_Aim of the task_. If a line of the material holds the string "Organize", please copy it.

_Task data_.
━━━━━━━━━━

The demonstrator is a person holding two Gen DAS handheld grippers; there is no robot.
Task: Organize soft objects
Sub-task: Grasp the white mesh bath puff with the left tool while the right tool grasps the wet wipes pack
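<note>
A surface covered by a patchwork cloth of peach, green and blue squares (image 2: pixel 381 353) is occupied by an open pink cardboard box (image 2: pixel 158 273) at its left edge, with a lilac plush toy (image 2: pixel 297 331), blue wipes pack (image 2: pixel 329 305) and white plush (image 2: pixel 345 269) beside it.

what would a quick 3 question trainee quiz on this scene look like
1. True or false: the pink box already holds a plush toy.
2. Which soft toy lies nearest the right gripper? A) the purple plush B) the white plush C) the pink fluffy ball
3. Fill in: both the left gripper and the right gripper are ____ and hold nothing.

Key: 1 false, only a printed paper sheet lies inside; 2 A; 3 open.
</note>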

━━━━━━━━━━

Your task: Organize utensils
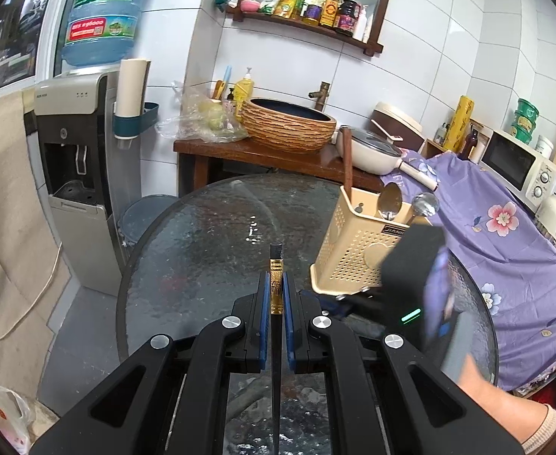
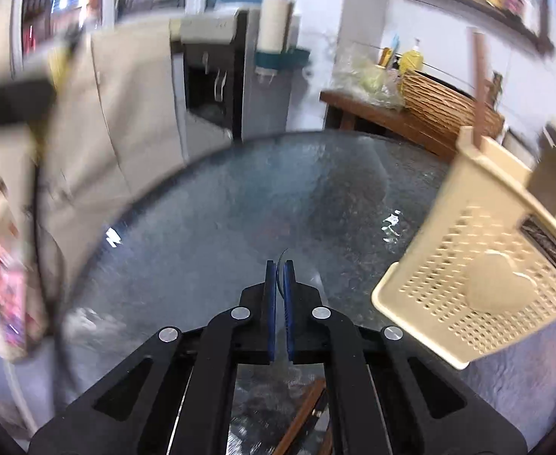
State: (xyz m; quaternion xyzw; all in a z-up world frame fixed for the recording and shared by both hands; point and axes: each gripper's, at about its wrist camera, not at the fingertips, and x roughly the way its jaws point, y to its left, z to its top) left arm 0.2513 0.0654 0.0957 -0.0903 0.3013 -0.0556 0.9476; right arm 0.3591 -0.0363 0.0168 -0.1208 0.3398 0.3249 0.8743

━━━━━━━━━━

_Finished task_.
Task: Organize soft objects
Your task: Organize utensils

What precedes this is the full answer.